# Task instructions
Among the entries below, please repeat exactly and only the lines from the line containing "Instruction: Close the" to the line containing "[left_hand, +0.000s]", both lines included.

# Dataset records
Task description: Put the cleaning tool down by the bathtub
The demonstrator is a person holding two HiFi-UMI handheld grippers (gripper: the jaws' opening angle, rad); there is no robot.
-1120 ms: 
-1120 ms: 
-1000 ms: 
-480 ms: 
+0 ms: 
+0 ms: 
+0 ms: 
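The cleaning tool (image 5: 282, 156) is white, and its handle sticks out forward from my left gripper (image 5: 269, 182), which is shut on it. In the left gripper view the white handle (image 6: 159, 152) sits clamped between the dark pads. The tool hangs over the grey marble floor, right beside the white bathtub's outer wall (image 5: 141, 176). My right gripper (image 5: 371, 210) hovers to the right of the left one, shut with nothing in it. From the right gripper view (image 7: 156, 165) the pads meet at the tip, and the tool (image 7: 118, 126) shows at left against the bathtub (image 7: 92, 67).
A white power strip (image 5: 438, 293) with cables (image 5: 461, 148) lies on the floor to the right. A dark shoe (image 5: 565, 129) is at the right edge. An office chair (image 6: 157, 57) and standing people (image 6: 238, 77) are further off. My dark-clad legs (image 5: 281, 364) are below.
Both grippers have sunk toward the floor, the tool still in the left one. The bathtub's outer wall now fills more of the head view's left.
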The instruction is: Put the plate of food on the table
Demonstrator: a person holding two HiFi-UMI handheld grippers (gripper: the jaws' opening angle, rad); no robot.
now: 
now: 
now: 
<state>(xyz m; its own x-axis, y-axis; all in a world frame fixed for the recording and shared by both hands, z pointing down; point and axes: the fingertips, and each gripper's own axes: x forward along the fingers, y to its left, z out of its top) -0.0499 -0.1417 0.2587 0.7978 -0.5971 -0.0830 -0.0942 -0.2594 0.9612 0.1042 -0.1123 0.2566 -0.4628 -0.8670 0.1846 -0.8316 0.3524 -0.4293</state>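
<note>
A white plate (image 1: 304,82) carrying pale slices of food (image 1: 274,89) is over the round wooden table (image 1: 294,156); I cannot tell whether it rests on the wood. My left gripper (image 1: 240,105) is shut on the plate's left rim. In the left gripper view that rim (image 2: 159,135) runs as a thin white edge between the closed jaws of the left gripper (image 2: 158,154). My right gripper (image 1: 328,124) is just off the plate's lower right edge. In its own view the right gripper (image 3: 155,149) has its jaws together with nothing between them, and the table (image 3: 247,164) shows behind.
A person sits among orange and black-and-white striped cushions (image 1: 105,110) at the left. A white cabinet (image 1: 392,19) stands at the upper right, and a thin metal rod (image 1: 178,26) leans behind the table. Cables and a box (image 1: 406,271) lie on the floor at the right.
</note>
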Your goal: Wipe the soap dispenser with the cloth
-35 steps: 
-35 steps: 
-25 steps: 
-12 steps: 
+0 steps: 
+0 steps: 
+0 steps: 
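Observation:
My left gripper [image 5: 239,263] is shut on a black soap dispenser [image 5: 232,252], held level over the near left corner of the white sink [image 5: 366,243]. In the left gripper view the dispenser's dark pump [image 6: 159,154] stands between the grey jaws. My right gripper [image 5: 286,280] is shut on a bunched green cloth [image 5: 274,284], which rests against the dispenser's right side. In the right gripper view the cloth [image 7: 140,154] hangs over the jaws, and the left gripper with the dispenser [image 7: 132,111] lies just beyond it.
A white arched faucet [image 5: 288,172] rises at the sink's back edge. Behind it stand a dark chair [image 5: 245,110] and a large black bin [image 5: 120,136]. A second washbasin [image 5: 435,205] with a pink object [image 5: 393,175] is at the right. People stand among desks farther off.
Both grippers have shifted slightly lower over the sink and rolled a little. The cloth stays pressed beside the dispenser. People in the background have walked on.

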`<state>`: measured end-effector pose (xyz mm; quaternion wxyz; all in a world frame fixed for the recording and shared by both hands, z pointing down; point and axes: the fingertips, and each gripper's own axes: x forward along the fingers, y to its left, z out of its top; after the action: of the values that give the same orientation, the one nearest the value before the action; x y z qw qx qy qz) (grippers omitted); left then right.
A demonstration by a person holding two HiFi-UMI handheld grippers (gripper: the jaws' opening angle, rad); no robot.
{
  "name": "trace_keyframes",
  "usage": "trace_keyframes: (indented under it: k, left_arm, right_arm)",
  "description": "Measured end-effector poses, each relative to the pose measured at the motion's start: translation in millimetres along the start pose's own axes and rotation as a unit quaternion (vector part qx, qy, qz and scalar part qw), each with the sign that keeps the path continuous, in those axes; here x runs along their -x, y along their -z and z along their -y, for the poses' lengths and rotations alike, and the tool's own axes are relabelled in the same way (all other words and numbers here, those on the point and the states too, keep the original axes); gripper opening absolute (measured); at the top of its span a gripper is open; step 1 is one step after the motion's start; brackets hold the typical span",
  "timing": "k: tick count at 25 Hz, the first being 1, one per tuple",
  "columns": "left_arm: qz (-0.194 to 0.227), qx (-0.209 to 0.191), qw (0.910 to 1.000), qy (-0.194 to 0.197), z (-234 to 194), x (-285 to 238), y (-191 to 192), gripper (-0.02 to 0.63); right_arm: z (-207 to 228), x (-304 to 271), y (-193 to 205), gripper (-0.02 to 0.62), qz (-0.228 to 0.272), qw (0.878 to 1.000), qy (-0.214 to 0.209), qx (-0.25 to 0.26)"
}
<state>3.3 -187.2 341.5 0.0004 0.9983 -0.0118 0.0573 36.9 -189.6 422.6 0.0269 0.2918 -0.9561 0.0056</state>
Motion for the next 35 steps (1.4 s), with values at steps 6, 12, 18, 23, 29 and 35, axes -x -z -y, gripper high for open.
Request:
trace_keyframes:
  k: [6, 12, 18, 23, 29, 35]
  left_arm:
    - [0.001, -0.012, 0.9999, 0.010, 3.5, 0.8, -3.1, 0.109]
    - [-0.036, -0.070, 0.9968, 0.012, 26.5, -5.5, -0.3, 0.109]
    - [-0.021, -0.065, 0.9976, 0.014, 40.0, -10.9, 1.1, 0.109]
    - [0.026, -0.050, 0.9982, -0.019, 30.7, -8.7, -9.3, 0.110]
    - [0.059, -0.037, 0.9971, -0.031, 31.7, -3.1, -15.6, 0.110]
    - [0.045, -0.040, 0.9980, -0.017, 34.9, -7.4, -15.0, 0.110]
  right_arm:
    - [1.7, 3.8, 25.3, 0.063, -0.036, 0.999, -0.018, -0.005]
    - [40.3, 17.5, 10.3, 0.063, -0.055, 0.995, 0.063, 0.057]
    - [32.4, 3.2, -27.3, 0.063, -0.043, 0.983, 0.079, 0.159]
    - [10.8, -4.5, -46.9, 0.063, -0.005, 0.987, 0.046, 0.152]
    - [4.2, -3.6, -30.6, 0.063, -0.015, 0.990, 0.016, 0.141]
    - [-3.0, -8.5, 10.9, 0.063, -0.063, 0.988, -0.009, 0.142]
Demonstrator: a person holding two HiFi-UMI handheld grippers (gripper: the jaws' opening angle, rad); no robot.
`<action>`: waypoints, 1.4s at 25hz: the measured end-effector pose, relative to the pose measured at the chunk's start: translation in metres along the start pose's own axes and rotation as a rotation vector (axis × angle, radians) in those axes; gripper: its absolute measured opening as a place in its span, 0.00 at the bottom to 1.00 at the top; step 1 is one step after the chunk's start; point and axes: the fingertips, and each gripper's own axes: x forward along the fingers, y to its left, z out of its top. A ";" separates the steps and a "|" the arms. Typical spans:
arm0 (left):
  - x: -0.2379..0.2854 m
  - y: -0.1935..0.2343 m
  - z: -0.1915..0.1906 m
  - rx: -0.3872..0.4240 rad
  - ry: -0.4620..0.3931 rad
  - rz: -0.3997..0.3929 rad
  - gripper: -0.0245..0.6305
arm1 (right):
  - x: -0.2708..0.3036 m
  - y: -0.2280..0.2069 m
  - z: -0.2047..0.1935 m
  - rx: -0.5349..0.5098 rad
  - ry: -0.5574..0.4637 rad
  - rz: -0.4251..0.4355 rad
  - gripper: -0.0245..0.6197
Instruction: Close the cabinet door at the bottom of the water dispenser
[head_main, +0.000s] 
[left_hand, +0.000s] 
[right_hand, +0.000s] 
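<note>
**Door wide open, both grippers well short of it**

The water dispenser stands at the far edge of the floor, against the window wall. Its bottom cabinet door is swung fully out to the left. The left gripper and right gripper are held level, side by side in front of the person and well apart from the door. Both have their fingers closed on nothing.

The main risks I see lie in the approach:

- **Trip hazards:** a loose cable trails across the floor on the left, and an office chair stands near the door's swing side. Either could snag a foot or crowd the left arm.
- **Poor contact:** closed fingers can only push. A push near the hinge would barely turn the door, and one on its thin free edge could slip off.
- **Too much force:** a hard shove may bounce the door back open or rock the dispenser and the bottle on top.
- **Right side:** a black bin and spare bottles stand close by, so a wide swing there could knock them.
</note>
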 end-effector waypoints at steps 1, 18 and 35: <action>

# Exercise solution
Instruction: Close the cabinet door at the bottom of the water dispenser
[head_main, +0.000s] 
[left_hand, +0.000s] 

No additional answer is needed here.